Within the material below, transcribe exactly the lines from the one holding "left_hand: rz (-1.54" through the one holding "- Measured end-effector", keeping both ends and skipping the rest.

(Collected data)
+ + + +
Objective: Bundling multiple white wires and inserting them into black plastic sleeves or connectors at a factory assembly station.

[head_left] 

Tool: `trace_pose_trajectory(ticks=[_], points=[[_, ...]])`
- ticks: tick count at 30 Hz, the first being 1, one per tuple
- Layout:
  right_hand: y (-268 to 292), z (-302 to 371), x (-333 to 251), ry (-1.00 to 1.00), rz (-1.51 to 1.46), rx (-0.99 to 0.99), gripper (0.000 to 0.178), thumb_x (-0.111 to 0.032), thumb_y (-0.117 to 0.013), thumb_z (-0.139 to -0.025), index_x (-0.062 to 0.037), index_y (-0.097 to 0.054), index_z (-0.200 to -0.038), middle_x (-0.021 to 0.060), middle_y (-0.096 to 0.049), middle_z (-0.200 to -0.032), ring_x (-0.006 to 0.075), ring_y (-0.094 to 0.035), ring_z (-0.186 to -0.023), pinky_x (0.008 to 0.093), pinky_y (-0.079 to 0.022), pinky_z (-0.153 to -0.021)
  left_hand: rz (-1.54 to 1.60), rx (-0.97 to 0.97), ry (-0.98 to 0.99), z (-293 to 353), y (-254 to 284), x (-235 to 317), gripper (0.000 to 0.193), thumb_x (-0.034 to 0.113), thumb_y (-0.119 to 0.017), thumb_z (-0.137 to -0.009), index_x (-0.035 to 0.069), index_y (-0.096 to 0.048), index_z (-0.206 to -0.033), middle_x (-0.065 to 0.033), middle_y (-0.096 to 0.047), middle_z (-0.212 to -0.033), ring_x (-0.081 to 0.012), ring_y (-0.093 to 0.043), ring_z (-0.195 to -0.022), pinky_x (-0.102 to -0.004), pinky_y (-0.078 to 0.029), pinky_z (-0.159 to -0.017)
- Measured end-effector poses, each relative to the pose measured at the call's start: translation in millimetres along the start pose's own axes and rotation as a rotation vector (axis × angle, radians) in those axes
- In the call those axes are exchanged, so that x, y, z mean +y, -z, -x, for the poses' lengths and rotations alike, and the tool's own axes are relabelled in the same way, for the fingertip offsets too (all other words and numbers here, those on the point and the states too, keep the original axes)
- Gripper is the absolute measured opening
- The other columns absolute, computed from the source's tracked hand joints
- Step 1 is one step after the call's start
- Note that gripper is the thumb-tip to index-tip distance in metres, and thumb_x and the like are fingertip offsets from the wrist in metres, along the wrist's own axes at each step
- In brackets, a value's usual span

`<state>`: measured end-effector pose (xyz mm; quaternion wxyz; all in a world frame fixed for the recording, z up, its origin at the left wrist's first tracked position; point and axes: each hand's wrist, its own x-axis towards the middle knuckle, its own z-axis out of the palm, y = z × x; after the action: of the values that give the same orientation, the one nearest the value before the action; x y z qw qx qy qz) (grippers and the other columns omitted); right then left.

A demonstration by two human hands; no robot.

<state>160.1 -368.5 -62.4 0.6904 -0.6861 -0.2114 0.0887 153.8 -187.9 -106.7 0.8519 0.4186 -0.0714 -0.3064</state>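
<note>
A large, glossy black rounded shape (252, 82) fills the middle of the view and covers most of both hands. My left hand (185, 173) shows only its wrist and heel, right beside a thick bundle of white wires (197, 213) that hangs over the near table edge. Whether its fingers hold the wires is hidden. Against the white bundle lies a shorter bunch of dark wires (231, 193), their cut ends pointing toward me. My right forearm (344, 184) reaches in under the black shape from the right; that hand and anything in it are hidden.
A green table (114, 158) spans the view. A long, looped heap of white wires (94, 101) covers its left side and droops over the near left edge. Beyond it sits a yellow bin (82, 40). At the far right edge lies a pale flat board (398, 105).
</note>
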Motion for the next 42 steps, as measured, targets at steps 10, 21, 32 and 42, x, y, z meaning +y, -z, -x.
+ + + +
(Answer box)
  left_hand: rz (-1.54 to 1.60), rx (-0.97 to 0.97), ry (-0.98 to 0.99), z (-293 to 353), y (-254 to 284), x (-235 to 317), gripper (0.000 to 0.193), thumb_x (-0.034 to 0.113), thumb_y (-0.119 to 0.017), thumb_z (-0.137 to -0.009), index_x (-0.035 to 0.069), index_y (-0.096 to 0.048), index_z (-0.206 to -0.033), middle_x (-0.065 to 0.033), middle_y (-0.096 to 0.047), middle_z (-0.212 to -0.033), ring_x (-0.081 to 0.012), ring_y (-0.093 to 0.043), ring_z (-0.195 to -0.022), pinky_x (-0.102 to -0.004), pinky_y (-0.078 to 0.029), pinky_z (-0.159 to -0.017)
- Measured end-effector poses, each relative to the pose measured at the call's start: translation in millimetres along the start pose's own axes and rotation as a rotation vector (axis × angle, radians) in those axes

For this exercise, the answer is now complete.